Julie Holder for RollingStone.com

Well, that was excellent. Pulp played New York’s Radio City Music Hall last night, the first American gig of the reunion tour they began almost a year ago, and the first time the legendary Britpop fops have played the U.S. since the Nineties. Jarvis Cocker wiggled and pranced around the room in his natty suit, geek glasses and Cuban-heel boots, a brazen showgirl in the body of a pervy librarian. Who else besides Jarvis would get cheers from a New York audience by announcing it was the anniversary of The Great Gatsby’s publication in 1925? And who else would recite lines from the book while throwing Snickers and Milky Way bars into the crowd? "There are only the pursued, the pursuing, the busy and the tired," Jarvis said, quoting from Gatsby as a preface to "Something Changed," one of Pulp’s big love ballads. "And if you are one of the pursued or the pursuing, this one’s for you."

But everybody in a Pulp song is always pursued and pursuing, which is why their songs hold up so smashingly. They barely ever played the U.S. in their heyday, and Jarvis’ superb solo shows haven’t featured any Pulp material since the band split in the early 2000s. So ever since the band reunited the vintage "Common People"-era lineup, American fans have been waiting for this moment.

The whole two-hour show was a lovefest. It began with green glowing letters flashing trite stage banter ("Welcome to the showpiece of a nation," "You’re looking good," "Do you want to see a dolphin?," "Shall we do it?") before Pulp kicked off with four of their juiciest songs: "Do You Remember The First Time?," "Mis-Shapes," "Razzmatazz" and "Pencil Skirt." Jarvis danced up into the balconies for the cheese-disco histrionics of "This Is Hardcore" and "F.E.E.LI.N.G. C.A.L.L.E.D. L.O.V.E.," while "Sorted for E’s & Wizz" became a mock-rave with lasers, airhorn and a smoke machine. In the palatial surroundings of Radio City, Jarvis apologized for "our secondhand and slightly shabby form of glamour," yet he seemed right at home.
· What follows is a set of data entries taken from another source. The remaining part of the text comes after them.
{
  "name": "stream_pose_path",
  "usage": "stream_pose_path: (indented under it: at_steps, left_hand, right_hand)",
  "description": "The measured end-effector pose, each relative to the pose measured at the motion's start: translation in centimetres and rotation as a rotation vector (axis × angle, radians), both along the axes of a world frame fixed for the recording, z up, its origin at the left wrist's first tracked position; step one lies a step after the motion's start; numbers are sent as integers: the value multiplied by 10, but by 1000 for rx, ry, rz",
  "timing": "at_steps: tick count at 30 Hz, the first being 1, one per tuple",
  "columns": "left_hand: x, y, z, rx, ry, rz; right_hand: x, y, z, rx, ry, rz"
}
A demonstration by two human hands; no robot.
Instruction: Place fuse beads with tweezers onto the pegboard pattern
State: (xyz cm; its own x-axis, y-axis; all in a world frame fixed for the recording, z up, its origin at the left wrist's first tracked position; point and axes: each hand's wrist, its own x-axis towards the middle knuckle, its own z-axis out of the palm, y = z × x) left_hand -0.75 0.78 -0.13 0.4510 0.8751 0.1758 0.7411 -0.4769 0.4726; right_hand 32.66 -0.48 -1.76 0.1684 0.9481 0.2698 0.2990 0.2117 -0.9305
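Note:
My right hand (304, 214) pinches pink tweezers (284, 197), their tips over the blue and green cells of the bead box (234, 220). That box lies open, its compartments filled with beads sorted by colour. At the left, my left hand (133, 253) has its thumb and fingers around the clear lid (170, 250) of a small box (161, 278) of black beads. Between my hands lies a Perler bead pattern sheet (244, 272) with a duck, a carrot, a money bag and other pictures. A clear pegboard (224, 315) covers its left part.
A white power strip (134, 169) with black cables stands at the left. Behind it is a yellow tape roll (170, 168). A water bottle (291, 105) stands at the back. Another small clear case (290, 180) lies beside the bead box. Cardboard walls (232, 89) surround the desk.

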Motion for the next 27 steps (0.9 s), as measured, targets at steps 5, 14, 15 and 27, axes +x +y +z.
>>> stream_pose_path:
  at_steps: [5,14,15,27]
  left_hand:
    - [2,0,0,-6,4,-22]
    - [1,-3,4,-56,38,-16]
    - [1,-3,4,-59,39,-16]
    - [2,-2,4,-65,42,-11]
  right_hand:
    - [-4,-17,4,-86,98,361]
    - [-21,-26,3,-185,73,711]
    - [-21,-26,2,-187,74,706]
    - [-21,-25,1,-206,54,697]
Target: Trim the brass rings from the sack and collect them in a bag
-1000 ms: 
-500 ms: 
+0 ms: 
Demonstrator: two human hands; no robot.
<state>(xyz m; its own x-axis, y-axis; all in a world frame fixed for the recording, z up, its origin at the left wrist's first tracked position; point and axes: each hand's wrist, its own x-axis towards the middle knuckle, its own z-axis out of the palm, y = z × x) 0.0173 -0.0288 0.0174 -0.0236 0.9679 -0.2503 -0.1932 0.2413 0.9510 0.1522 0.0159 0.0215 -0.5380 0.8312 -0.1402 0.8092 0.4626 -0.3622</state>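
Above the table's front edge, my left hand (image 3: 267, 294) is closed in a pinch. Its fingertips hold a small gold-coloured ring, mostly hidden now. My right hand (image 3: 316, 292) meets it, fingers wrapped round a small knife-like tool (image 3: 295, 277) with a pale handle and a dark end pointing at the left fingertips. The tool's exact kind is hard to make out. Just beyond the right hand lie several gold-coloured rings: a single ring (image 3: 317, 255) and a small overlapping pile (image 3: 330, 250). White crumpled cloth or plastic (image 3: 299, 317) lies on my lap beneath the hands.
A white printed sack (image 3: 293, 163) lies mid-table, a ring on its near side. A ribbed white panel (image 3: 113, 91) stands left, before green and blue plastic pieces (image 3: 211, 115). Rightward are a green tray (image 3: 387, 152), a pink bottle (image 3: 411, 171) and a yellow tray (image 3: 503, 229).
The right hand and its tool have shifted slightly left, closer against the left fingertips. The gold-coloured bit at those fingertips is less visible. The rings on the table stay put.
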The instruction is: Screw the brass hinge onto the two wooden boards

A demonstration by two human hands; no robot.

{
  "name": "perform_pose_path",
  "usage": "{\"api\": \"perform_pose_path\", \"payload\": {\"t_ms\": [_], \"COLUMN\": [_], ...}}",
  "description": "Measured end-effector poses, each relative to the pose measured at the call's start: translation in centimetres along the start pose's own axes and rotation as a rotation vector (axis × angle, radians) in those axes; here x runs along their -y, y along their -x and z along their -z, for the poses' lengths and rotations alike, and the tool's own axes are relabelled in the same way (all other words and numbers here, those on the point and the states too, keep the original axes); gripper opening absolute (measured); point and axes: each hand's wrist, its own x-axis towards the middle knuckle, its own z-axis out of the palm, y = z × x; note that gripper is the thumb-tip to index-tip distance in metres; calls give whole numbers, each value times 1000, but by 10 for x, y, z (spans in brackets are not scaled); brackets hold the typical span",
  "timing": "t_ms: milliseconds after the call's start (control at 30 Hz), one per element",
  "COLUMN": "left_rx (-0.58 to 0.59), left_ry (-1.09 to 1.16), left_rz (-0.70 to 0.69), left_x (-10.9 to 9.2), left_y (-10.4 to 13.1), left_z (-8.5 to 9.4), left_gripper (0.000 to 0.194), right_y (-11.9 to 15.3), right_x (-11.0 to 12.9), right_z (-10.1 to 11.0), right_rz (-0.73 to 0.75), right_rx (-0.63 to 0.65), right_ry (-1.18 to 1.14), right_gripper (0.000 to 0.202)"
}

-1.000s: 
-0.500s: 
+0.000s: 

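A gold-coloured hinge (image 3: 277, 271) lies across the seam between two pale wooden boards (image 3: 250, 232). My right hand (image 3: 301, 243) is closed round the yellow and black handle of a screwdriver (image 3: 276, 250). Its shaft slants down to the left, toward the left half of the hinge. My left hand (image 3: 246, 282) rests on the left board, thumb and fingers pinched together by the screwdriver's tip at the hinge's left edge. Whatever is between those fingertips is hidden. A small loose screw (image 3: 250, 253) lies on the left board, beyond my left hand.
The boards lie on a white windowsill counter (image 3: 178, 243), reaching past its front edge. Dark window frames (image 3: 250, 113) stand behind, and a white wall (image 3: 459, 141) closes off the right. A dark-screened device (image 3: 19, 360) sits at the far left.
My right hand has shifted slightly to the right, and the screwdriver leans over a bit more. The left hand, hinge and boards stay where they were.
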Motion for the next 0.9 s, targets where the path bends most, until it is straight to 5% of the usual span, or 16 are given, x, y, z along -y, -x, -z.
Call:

Pulp have more great songs than they can fit into two hours, but there were no weak spots in the set list, even if fans pined for more His N Hers and early gems like "O.U." and "Stacks." (Just last September in London, they busted out the fervently cult-beloved 1992 single "Sheffield: Sex City." So we can dream, right?) They did almost all of the 1995 classic Different Class, as they should have: the Bowie-meets-Clash rabble rouser "Common People," the hangover lament "Bar Italia," the tasteful ballad "Underwear."  They also did "Something Changed," with its romantic couplet, "If we never met / Would I be singing this song to someone else?" (For the couple next to me, oddly, that was one of their sing-together-and-make-out lines. Keep it crunk, you two!)

Pulp rarely get mentioned in this country without reference to the Britpop moment they epitomized – that point in the Nineties when great art twits like Blur, Elastica, Oasis and Menswe@r ruled the English-speaking-except-America world. But Pulp really stand apart from that era, especially Different Class and His N Hers. They’re how the Smiths’ The Queen Is Dead would have sounded if Morrissey had the good taste to love disco, with Jarvis’ heavy-breathing tales of small-town lust over swishy keyboards and surf guitars. So it’s no surprise that the audience was young – even if most of these hardcore Pulp fans weren’t old enough to see R-rated movies back when "Like a Friend" was in Great Expectations for the poignant "Gwyneth Paltrow shows up at Ethan Hawke’s art studio so she can pose nude" scene.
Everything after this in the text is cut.